| TASK PROMPT |
Transcribe all the data below exactly, leaving its pictures out.

| PROVIDED DATA |

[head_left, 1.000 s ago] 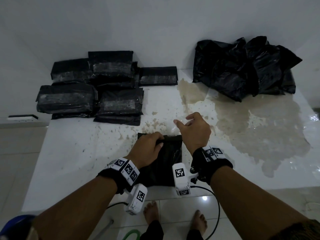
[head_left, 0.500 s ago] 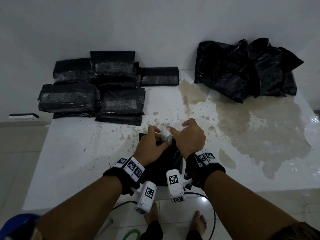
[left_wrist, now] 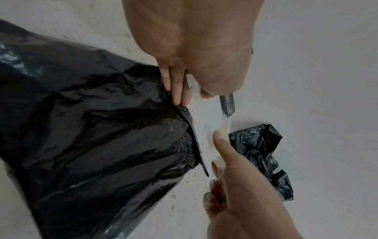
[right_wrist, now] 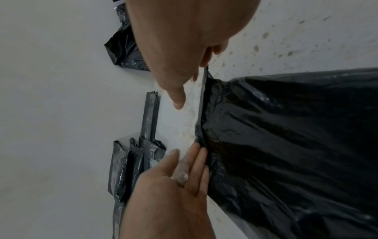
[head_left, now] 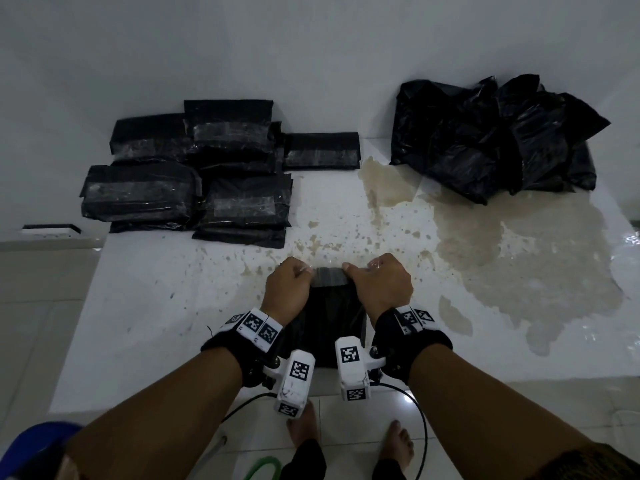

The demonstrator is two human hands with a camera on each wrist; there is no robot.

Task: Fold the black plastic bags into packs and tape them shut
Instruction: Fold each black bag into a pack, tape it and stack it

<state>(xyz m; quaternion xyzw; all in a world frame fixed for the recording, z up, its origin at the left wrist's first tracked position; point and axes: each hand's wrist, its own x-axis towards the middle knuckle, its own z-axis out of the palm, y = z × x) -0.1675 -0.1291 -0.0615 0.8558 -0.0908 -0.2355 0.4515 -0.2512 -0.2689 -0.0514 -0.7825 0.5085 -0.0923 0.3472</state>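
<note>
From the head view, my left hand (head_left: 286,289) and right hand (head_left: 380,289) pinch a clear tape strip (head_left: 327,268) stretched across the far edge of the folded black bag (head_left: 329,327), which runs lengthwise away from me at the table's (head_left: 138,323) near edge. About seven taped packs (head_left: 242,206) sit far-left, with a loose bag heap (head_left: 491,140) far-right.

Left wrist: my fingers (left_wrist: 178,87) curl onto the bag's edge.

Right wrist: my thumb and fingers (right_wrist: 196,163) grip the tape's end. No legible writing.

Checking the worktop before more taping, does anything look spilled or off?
Yes. A brownish stain spreads across the white table right of the hands, reaching the loose black bags; whether it is wet cannot be told.
</note>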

| ANSWER SPACE |
[head_left, 1.000 s ago] 
[head_left, 0.500 s ago] 
[left_wrist, now] 
[right_wrist, now] 
[head_left, now] 

The demonstrator is two human hands with a camera on each wrist; there is no robot.

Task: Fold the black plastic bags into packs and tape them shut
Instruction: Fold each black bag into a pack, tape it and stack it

<state>(xyz m; quaternion xyzw; all in a world frame fixed for the recording, z up, its origin at the left wrist's first tracked position; point and axes: each hand's wrist, its own x-axis towards the middle knuckle, its own z-axis out of the palm, y = z × x) -0.1675 -0.1291 -0.0615 0.8558 -0.0908 -0.2355 0.4515 -0.2512 -0.2689 -0.0514 -0.7825 0.5085 -0.0923 0.3472</state>
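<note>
From the head view, my left hand (head_left: 286,289) and right hand (head_left: 380,289) pinch a clear tape strip (head_left: 327,268) stretched across the far edge of the folded black bag (head_left: 329,327), which runs lengthwise away from me at the table's (head_left: 138,323) near edge. About seven taped packs (head_left: 242,206) sit far-left, with a loose bag heap (head_left: 491,140) far-right.

Left wrist: my fingers (left_wrist: 178,87) curl onto the bag's edge.

Right wrist: my thumb and fingers (right_wrist: 196,163) grip the tape's end. No legible writing.

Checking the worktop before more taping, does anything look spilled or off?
Yes. A brownish stain spreads across the white table right of the hands, reaching the loose black bags; whether it is wet cannot be told.
</note>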

No further response is needed.